*Supplied information*
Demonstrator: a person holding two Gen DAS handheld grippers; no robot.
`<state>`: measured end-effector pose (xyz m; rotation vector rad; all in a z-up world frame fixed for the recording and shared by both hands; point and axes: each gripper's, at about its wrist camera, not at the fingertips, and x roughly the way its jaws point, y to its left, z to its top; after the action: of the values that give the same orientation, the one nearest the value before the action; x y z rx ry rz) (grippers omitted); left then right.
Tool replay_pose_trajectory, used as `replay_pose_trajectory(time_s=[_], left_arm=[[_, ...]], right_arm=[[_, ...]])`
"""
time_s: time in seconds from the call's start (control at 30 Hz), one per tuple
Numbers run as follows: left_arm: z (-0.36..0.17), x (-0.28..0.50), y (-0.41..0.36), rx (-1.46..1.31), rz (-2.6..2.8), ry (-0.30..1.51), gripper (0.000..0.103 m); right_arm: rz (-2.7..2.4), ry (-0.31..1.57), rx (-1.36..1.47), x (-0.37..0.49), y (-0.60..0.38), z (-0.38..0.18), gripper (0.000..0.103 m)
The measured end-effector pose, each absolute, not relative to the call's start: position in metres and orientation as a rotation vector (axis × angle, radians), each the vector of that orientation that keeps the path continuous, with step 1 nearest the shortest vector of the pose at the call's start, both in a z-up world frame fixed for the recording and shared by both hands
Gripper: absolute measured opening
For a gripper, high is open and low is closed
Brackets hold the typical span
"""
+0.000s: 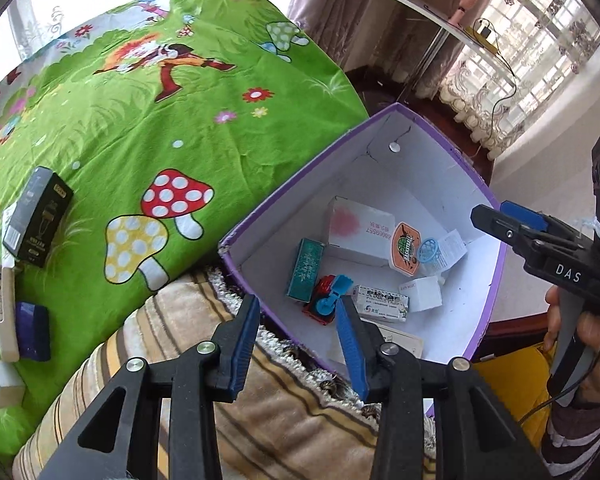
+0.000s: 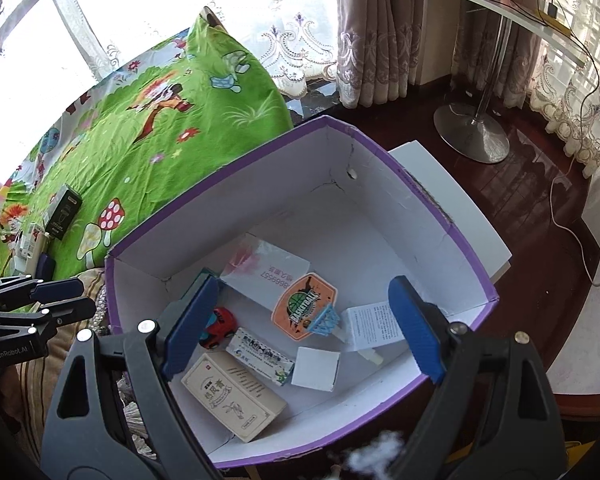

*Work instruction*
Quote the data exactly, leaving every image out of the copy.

*Task result*
Demonstrator: a person holding two Gen DAS handheld grippers; no robot.
`<state>`: measured end-effector pose (xyz m; rotation vector rad; all in a z-up world frame fixed for the recording and shared by both hands; point and axes: each gripper's, at about its wrist camera, not at the fingertips, and x roughly the way its jaws point, y to its left, z to its top; after the action: of the values that give the same orientation, the one nearest the value before the action; x y z rx ry rz) (grippers omitted); left then right.
Tool replay_pose_trajectory, used as `replay_pose_trajectory(time_s=[_], left_arm=[[_, ...]], right_arm=[[_, ...]])`
"""
time_s: time in seconds from the call's start (control at 30 Hz), one per tuple
Numbers run as follows: left_arm: z (-0.36..0.17), x (-0.28..0.50), y (-0.41..0.36), rx (-1.46..1.31), rz (-2.6..2.8), ry (-0.30..1.51), gripper (0.000..0.103 m); right_arm: rz (-2.7..2.4), ry (-0.31..1.57), rx (-1.36..1.47), x (-0.37..0.49), y (-0.60..0.38), z (-0.38..0.18), gripper (0.000..0.103 m)
The measured end-effector pose, each absolute, not relative to the call's start: position in metres and orientation as a rotation vector (axis × angle, radians), each the vector of that orientation that keeps the path continuous, with step 1 nearest the shortest vector of the pose at the call's start, both in a z-up world frame fixed for the recording and shared by both hands
Gripper: absolute measured opening
For a gripper, high is open and low is closed
Brackets hold the typical span
"""
+0.000s: 
+0.000s: 

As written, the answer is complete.